Hello NVIDIA Community,
I’m encountering some unusual behavior with my NVIDIA driver and CUDA installation on RHEL 8, and I’m hoping someone can provide some insight or guidance.
Current Setup
- Operating System: RHEL 8
- GPU: NVIDIA A40
Issue Description
- I installed the recommended Nvidia drivers after selecting my product and OS specs from -Driver Details | NVIDIA. After the successful installation, I run nvidia-smi to get:
NVIDIA-SMI 535.183.06 Driver Version: 560.28.03 CUDA Version: 12.2
I’m confused by the discrepancy between the NVIDIA-SMI version (535.183.06) and the Driver Version (560.28.03) . Does the output from NVIDIA-SMI version and the Driver Version has to be the same?
2)I’ve attempted to install CUDA 12.6 since driver version said 560 using the following commands from the nvidia-website:
wget https://developer.download.nvidia.com/compute/cuda/12.6.0/local_installers/cuda-repo-rhel8-12-6-local-12.6.0_**560.28.03**-1.x86_64.rpm
sudo rpm -i cuda-repo-rhel8-12-6-local-12.6.0_560.28.03-1.x86_64.rpm
sudo dnf clean all
sudo dnf -y install cuda-toolkit-12-6
The installation was successful but then I got the unsupported display driver / cuda driver
combination error when I try to run a simple cuda test application. So I thought the driver
is actually 535 and thus installed cuda 12.2 which was successful but I got the same error again
3When I try to compile a CUDA program, I get an error suggesting an incompatibility:
unsupported display driver / cuda driver combination
4)Questions
Is the discrepancy between NVIDIA-SMI version and Driver Version normal? If not, what might be causing this?
Could this discrepancy be the reason for the CUDA compilation error?
How can I resolve this issue and successfully compile and run CUDA programs?

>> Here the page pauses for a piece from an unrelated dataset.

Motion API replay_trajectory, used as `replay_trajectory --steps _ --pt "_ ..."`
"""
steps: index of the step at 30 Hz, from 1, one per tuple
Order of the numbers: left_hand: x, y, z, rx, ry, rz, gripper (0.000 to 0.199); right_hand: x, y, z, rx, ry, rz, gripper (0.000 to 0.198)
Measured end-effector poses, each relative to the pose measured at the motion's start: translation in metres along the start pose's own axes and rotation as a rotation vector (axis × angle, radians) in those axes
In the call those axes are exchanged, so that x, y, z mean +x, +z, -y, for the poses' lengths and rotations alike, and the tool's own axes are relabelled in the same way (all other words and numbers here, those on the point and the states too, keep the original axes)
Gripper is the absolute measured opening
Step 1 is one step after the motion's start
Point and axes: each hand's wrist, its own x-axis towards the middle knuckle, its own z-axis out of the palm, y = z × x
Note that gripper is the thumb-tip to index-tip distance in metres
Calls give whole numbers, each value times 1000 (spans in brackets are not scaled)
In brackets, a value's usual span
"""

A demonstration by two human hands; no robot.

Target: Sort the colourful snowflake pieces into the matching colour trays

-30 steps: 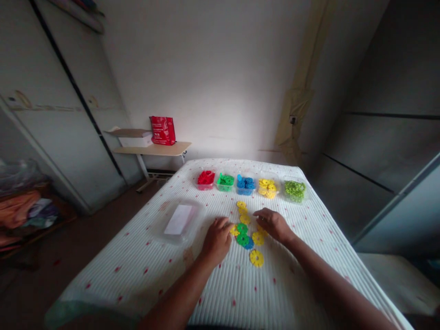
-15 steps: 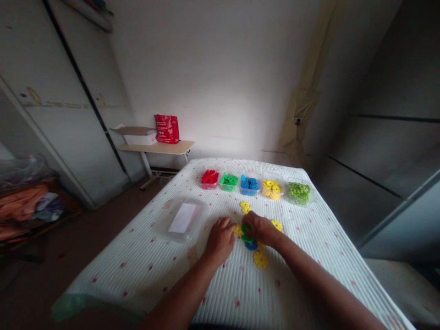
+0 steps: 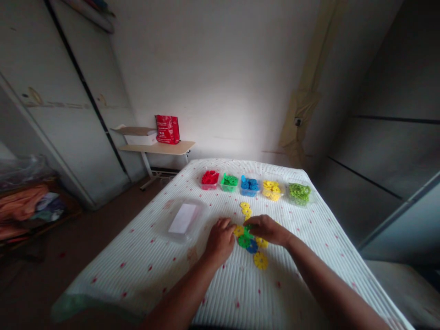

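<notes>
Several notched plastic building discs lie joined or overlapping on the cloth. My left hand (image 3: 221,237) rests on the cloth at their left, its thumb and finger pinching the edge of a yellow disc (image 3: 239,230). My right hand (image 3: 266,228) bends over the group from the right, its fingertips closed at an upper green disc (image 3: 248,232) that they partly cover. Below it are another green disc (image 3: 244,241), a blue disc (image 3: 252,246) and a yellow disc partly under my right hand. A separate-looking yellow disc (image 3: 260,261) lies nearest me. Yellow discs (image 3: 245,206) run away toward the tubs.
Across the back stand clear tubs of red pieces (image 3: 210,178), green discs (image 3: 229,182), blue discs (image 3: 250,185), yellow discs (image 3: 271,189) and light green pieces (image 3: 299,193). A clear plastic lid (image 3: 202,215) with a white label lies left. A red bag (image 3: 167,129) stands on a side table (image 3: 161,147).
My right hand has shifted slightly right and lifted off the lower discs, uncovering the green discs and more of the yellow ones. My left hand stays in place.
</notes>
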Motion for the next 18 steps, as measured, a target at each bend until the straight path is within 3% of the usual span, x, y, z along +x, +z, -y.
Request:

Is there a way to ensure that the NVIDIA-SMI version and Driver Version are the same?
Snapshots:
$ nvcc --version
nvcc: NVIDIA (R) Cuda compiler driver
Copyright (c) 2005-2023 NVIDIA Corporation
Built on Tue_Jun_13_19:16:58_PDT_2023
Cuda compilation tools, release 12.2, V12.2.91
Build cuda_12.2.r12.2/compiler.32965470_0
1 ~]$ nvidia-smi
Wed Aug 21 12:43:23 2024
±--------------------------------------------------------------------------------------+
| NVIDIA-SMI 535.183.06 Driver Version: 560.28.03 CUDA Version: 12.2 |
|-----------------------------------------±---------------------±---------------------+
| GPU Name Persistence-M | Bus-Id Disp.A | Volatile Uncorr. ECC |
| Fan Temp Perf Pwr:Usage/Cap | Memory-Usage | GPU-Util Compute M. |
| | | MIG M. |
|=========================================+======================+======================|
| 0 NVIDIA A40 Off | 00000000:17:00.0 Off | 0 |
| 0% 33C P0 80W / 300W | 0MiB / 46068MiB | 0% Default |
| | | N/A |
±----------------------------------------±---------------------±---------------------+
| 1 NVIDIA A40 Off | 00000000:65:00.0 Off | 0 |
| 0% 33C P0 78W / 300W | 0MiB / 46068MiB | 0% Default |
| | | N/A
Error message while running a simple test cuda file: ~]$ ./cuda_check
Failed to launch kernel (error code system has unsupported display driver / cuda driver combination)!